- Collected data:
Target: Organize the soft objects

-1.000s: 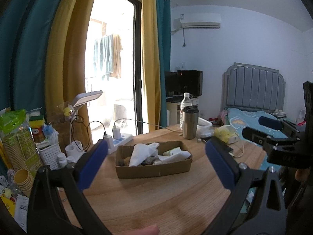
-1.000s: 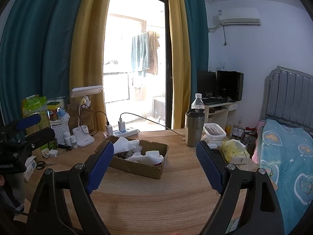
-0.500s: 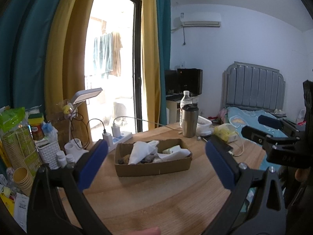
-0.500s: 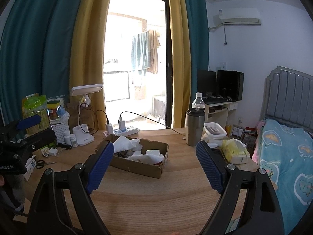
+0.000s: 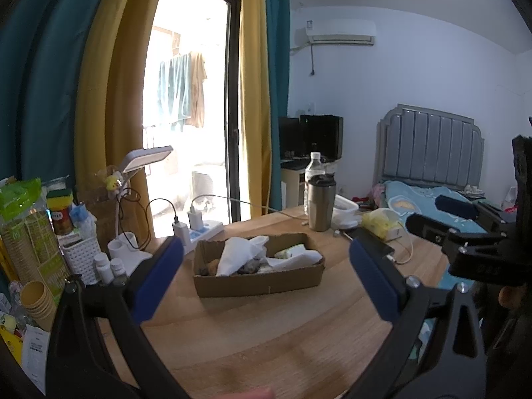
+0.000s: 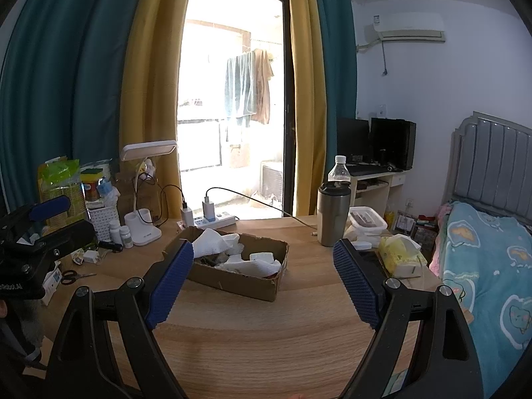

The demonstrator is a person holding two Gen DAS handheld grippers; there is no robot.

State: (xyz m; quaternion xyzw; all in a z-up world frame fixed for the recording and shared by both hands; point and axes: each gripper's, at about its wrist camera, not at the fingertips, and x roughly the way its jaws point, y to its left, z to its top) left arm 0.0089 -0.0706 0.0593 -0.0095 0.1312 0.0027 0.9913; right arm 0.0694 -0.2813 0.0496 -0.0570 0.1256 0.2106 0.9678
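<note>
A shallow cardboard box (image 5: 262, 282) (image 6: 232, 277) sits on the round wooden table (image 5: 266, 339) and holds white cloths (image 5: 237, 254) (image 6: 212, 246) and other soft items, some dark. My left gripper (image 5: 266, 266) is open and empty, held back from the box on the near side. My right gripper (image 6: 262, 262) is open and empty, also short of the box. Each gripper shows at the edge of the other's view: the right gripper (image 5: 455, 219) and the left gripper (image 6: 46, 219).
A steel tumbler (image 5: 321, 206) (image 6: 332, 214), a water bottle (image 6: 339, 169), a lidded tub (image 6: 367, 219) and a yellow tissue pack (image 6: 399, 254) stand behind the box. A desk lamp (image 6: 146, 199), power strip (image 6: 212, 221), bottles and paper cups (image 5: 36, 299) crowd the left. A bed (image 6: 492, 259) is right.
Both grippers have drifted slightly; the box sits a little lower in the right wrist view. Nothing was taken hold of or let go.
</note>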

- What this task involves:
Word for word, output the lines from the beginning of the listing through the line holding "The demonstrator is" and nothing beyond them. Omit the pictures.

- Output for this exercise:
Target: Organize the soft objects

-1.000s: 
-1.000s: 
-0.500s: 
-0.500s: 
+0.000s: 
+0.000s: 

The demonstrator is a person holding two Gen DAS handheld grippers; there is no robot.

That concludes the answer.